I have a sign on my fridge:
HAVE YOU HAD YOUR THREE K’S TODAY?
KEFIR KOMBUCHA KRAUT
“KRAUT” is my generic term for any naturally fermented produce. You can get sauerkraut, kimchee and pickles in most stores; just make sure you get them from the cooler and that they are labeled “unpasteurized” and/or “naturally fermented”, so you know they contain LIVE pro-biotic cultures.
I make my own kefir, kombucha and “krauts” at home. At the moment, my fridge is host to a bottle of pineapple/coconut (milk) kefir (a sweet, delicious shake with a bit of fizz to it), a bowl of kefir cheese, bottles of kombucha that I brewed with dark cherry juice (oh my, is it good!), fruit kimchee (sweet AND hot), fermented prunes (WONDERFUL in yogurt), fermented red cabbage and beets (with the greens), and my current TOP FAVORITE … fermented apples and carrots (with the greens).

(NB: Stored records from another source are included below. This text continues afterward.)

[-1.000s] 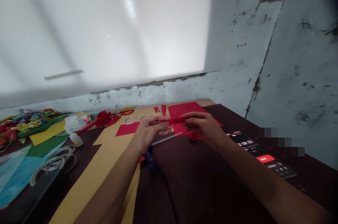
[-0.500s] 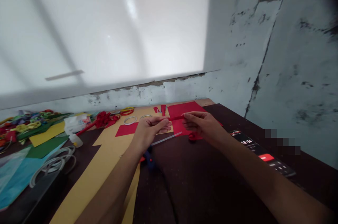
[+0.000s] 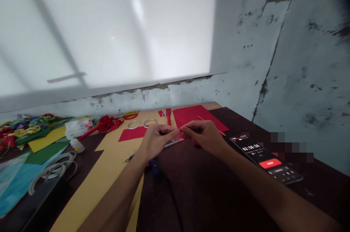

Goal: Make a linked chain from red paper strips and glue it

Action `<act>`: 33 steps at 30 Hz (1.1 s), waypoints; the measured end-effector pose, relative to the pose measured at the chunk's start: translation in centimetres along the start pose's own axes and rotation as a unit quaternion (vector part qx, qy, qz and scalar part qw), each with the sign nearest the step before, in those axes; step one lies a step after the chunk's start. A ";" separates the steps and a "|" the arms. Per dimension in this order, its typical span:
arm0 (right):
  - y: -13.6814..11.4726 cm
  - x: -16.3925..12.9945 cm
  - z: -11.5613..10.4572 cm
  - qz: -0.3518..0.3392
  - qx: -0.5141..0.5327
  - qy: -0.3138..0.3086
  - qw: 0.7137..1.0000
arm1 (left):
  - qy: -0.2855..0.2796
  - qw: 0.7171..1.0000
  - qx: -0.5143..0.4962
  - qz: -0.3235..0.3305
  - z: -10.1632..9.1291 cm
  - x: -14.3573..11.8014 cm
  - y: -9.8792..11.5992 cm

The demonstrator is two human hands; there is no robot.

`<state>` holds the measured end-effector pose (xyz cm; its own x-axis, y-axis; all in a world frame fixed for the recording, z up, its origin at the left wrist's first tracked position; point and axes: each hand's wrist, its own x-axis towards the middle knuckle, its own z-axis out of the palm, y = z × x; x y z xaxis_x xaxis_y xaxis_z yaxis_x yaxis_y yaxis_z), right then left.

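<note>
My left hand [image 3: 157,139] and my right hand [image 3: 201,135] meet fingertip to fingertip over the dark table [image 3: 205,192]. Between them they pinch a small red paper strip [image 3: 180,130], most of it hidden by the fingers. A sheet of red paper [image 3: 191,115] lies just behind the hands, and a smaller red piece [image 3: 131,134] lies to the left on yellow paper [image 3: 109,166]. A thin stick [image 3: 175,142] lies under the hands. A blue-handled tool [image 3: 154,166] rests beneath my left wrist.
A phone [image 3: 266,159] with a running timer lies at the right. Two tape rings [image 3: 142,123], red scissors [image 3: 128,115], a red paper flower [image 3: 106,122] and a glue bottle [image 3: 78,145] sit left of centre. Coloured papers and plastic rings [image 3: 51,170] fill the far left. A wall stands close behind.
My hands have drawn together and dropped lower toward the table. The red strip, stretched between them before, is now bunched short between my fingertips.
</note>
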<state>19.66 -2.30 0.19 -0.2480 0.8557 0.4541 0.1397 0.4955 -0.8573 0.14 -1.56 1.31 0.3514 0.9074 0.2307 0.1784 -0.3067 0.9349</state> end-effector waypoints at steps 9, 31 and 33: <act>-0.1 0.6 -1.0 -0.039 -0.077 0.037 0.996 | 0.046 0.999 0.012 -0.020 -0.2 0.0 0.8; 2.3 1.9 -5.7 0.028 -0.034 0.126 0.991 | 0.162 0.986 0.016 -0.031 -3.6 0.7 0.0; 2.8 2.1 -6.7 0.025 -0.046 0.158 0.986 | 0.228 0.973 -0.006 -0.015 -4.7 0.7 0.0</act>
<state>25.90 1.85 0.38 0.0707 0.8763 0.4766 0.2342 0.4498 -0.8619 -3.91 0.41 2.69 -0.0996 0.9501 0.2957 0.1701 -0.2766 0.9458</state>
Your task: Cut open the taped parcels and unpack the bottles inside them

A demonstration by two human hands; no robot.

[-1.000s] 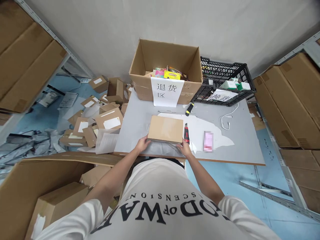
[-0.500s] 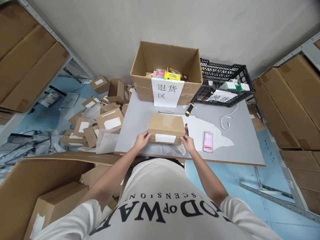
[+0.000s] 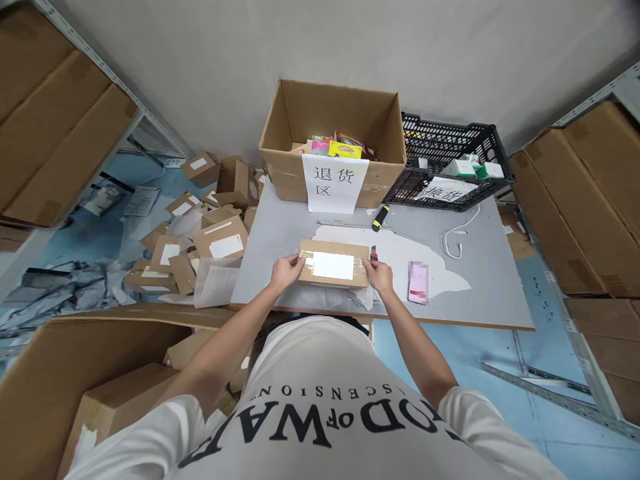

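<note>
A small taped cardboard box (image 3: 334,249) with a white label on its upper face lies between my hands, close to the table's front edge. My left hand (image 3: 287,273) grips its left end, fingers closed on the edge. At the opposite end my right hand (image 3: 379,274) pinches the right edge. Just beyond the right hand lies a red and black utility knife (image 3: 374,253). Farther back is a black and yellow utility knife (image 3: 381,219). Crumpled clear wrapping (image 3: 363,299) shows under and in front of the box.
A large cardboard box (image 3: 280,175) holding colourful packets stands at the table's (image 3: 495,280) back, beside a black crate (image 3: 460,137). A pink phone (image 3: 417,283) and white cable (image 3: 453,240) lie to the right. Opened boxes (image 3: 220,243) are piled at left; an open carton (image 3: 100,327) stands near my left arm.
The small box has been tipped, so its labelled side now faces up toward me. Both hands have stayed on its ends, rising slightly in view.
</note>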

We ran out of the fermented salsa I had made that was SO DELICIOUS, it is next on my To Do list. The recipe is @ http://wellnessmama.com/2643/fermented-salsa/. It’s good fresh too, but after some fermenting, it’s FANTASTIC. Plus, fermenting makes it rich in those very important pro-biotics, so yes, please FERMENT it!
The recipe calls for whey, which is the milky/yellowish liquid that drips out of the cheese bag when you make kefir cheese. The point of the whey is to give the salsa a jump start on the fermenting process, but fresh, organic produce has enough wild pro-biotics to get a ferment going without it. However, if you’re like me and make kefir cheese regularly, it’s nice to have a use for the whey, plus the faster the ferment starts making bubbles, the sooner the head space in the jar fills with carbon dioxide, which prevents mold growth.
Fermenting is done at room temperature. Without the carbon dioxide and salt, mold will grow on the surface of the food. BUT, if you have enough salt (minimum 1 tsp per quart of produce) AND you get the bubbles going, you don’t need to worry about mold growth.
I also use an airlock lid, but you don’t have to buy one to give fermenting a try. Sterilize a glass canning jar, put the produce in to the fill line, then cap it with plastic wrap and a canning jar ring. (The ring is the circle part that screws to the jar; don’t use the round metal part, which is called the lid.)
The plastic wrap will allow you to see the surface of the food so you can ease your mind that it’s not growing any mold AND it will also allow the carbon dioxide that forms in the fermenting process to fill up the head space and bulge the plastic wrap up, so you can be reassured that fermenting really is happening. (You may also see bubbles in the produce, but not always.) If the plastic gets bulgy enough you think it might burst, unscrew the ring a bit and let the excess gas out.
Another way to ensure mold doesn’t grow is to add a 1-2 mm layer of olive oil on top of your produce before you seal the jar. The oil will stay on top and help block out the oxygen that the mold needs and after your produce is fermented, you can just mix it into the food and eat it.